The main distinction I see in customization is that it has that moment of hacking - in that a base product has been produced that lets you have access to its outer shell and/or innards, allowing you to mess around with it, add to it, change it, improve it, renew it, until you have created what you want. The process and the resulting object creates a positive experience that sits between making and using.
Rapid prototyping machines enables designers to produce very specific products that can meet the very specific and personal wishes of a potential purchaser. But this specific process on its own I think is bespoke design, albeit potentially cheap and quick bespoke design, and not necessarily customization.
I have been customizing furniture, (chopping legs off, adding wheels, swapping doors, changing handles, stripping, re upholstering, patching, painting) long before I even thought about becoming a designer. At first it was mainly for economic reasons and later for more personal and emotional reasons – as this process allows you a certain sense of ownership of the product that goes far beyond the transaction process. It sows the foundations for your own personal narrative with the object. And because of the structure of most of the objects, my customization wishes were relatively easy to realise and my bond with the objects I shaped, timelessly strong.
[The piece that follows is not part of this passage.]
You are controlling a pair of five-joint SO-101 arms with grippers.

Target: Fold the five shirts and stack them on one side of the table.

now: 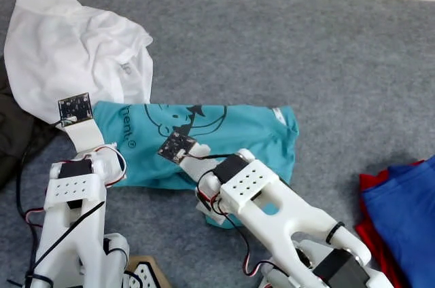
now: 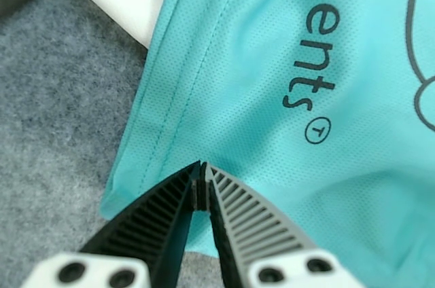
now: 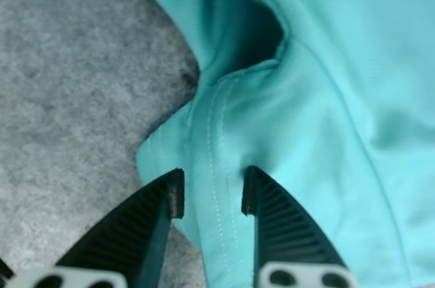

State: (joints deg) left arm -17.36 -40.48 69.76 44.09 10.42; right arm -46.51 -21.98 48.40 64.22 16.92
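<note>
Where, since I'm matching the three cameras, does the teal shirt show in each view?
High view: the teal shirt lies mid-table, between the white shirt and the two arms.
Left wrist view: it spreads ahead of the left gripper, which is shut on its stitched edge.
Right wrist view: it lies under the right gripper, open astride a hem fold.
Shared landmark: the grey table bordering the shirt.
</note>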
And infact from what I saw on show at particularly at the Design Mai and from some of the reports of Milan was, whilst many products utilising 3D rapid protyping techniques offered many opportunities for bespoke designs, almost none of them seemed to be, (in my point of view) - customizable. There were some really beautiful objects; poetic interpretations of fleeting moments captured in 3D …
Attracted to Light - Geoffry Mann
… and shapes that defied traditional construction …
A1 Stool by Assa Ashuach, Solid CI Chair by Patrick Jouin
… but the access points had been magically 3d rapidly prototyped out! Moulded, sealed airbrushed. If you wanted to hack/customize any of these sophisticated constructions, it would most probably be with a very unsophisticated saw, causing havoc.
And this really made me think. With all these new technologies and machines that are transforming our physical product landscape, what is going to happen to them when we get old. How are we going to look after them in their relative old age. Will their shape and form slowly transform and reflect the experience of living together? Will our very expensive, injection moulded, stapled and then sealed organic shaped chair grow old gracefully? Would we be able to take it to an upholster (or maybe we have something new like a sofa equivalent to a botox surgeon?) to get it all pumped up and fluffy again. Or will we just chuck it out and get a new model.
I think it is really interesting that in parallel to the new wave of bespoke - short run, niche - products, people are more than ever also scouring the flea markets for furniture to fill their homes (and not only for economic reasons).
I find Martino Gampers 100 chairs in a 100 days, (presented at the Design Museum) a really great example of old school customization at its most beautiful and most bold. And as he is working with both old and new furniture, it is clear the restrictions and opportunities he has with both, in giving them a new life, a new form. Crudley cutting and forcing plastic and foam, and rejoining and screwing the wood. But not everyone has his sensitivity to composition and textures, and talent in creating a perfect, quirky balance of furniture colliding. He is an experienced furniture hacker - inspiring his work with a new (unexpected) life.
Martino Gamper’s Chairs at Vienna exhibition (taken from his site)
What would interest me are the ways that we can open up these new 3D rapid prototyped products to inexperienced furniture hackers; to see furniture/objects, that utilise modern techniques whilst also thinking of hidden access points where people can begin to mess around, and create things that the original designers perhaps never even thought of.